A bunch of people said it’s important for a CPU’s byte size to be a power of 2. I can’t figure out whether this is true or not though, and I wasn’t satisfied with the explanation that “computers use binary so powers of 2 are good”. That seems very plausible but I wanted to dig deeper. And historically there have definitely been lots of machines that used byte sizes that weren’t powers of 2, for example (from this retro computing stack exchange thread):

  • Cyber 180 mainframes used 6-bit bytes
  • the Univac 1100 / 2200 series used a 36-bit word size
  • the PDP-8 was a 12-bit machine

Some reasons I heard for why powers of 2 are good that I haven’t understood yet:

  • every bit in a word needs a bus, and you want the number of buses to be a power of 2 (why?)
  • a lot of circuit logic is susceptible to divide-and-conquer techniques (I think I need an example to understand this)

Reasons that made more sense to me:

  • it makes it easier to design clock dividers that can measure “8 bits were sent on this wire” that work based on halving – you can put 3 halving clock dividers in series. Graham Sutherland told me about this and made this really cool simulator of clock dividers showing what these clock dividers look like. That site (Falstad) also has a bunch of other example circuits and it seems like a really cool way to make circuit simulators.
  • if you have an instruction that zeroes out a specific bit in a byte, then if your byte size is 8 (2^3), you can use just 3 bits of your instruction to indicate which bit. x86 doesn’t seem to do this, but the Z80’s bit testing instructions do.
  • someone mentioned that some processors use Carry-lookahead adders, and they work in groups of 4 bits. From some quick Googling it seems like there are a wide variety of adder circuits out there though.
  • bitmaps: Your computer’s memory is organized into pages (usually of size 2^n). It needs to keep track of whether every page is free or not. Operating systems use a bitmap to do this, where each bit corresponds to a page and is 0 or 1 depending on whether the page is free. If you had a 9-bit byte, you would need to divide by 9 to find the page you’re looking for in the bitmap. Dividing by 9 is slower than dividing by 8, because dividing by powers of 2 is always the fastest thing.

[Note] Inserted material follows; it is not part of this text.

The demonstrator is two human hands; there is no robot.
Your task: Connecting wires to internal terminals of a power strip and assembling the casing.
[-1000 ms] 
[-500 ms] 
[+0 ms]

I probably mangled some of those explanations pretty badly: I’m pretty far out of my comfort zone here. Let’s move on.

reason 4: small byte sizes are good

You might be wondering – well, if 8-bit bytes were better than 4-bit bytes, why not keep increasing the byte size? We could have 16-bit bytes!

A couple of reasons to keep byte sizes small:

  1. It’s a waste of space – a byte is the minimum unit you can address, and if your computer is storing a lot of ASCII text (which only needs 7 bits), it would be a pretty big waste to dedicate 12 or 16 bits to each character when you could use 8 bits instead.
  2. As bytes get bigger, your CPU needs to get more complex. For example you need one bus line per bit. So I guess simpler is better.

My understanding of CPU architecture is extremely shaky so I’ll leave it at that. The “it’s a waste of space” reason feels pretty compelling to me though.

reason 5: compatibility

The Intel 8008 (from 1972) was the precursor to the 8080 (from 1974), which was the precursor to the 8086 (from 1976) – the first x86 processor. It seems like the 8080 and the 8086 were really popular and that’s where we get our modern x86 computers.

I think there’s an “if it ain’t broke don’t fix it” thing going on here – I assume that 8-bit bytes were working well, so Intel saw no need to change the design. If you keep the same 8-bit byte, then you can reuse more of your instruction set.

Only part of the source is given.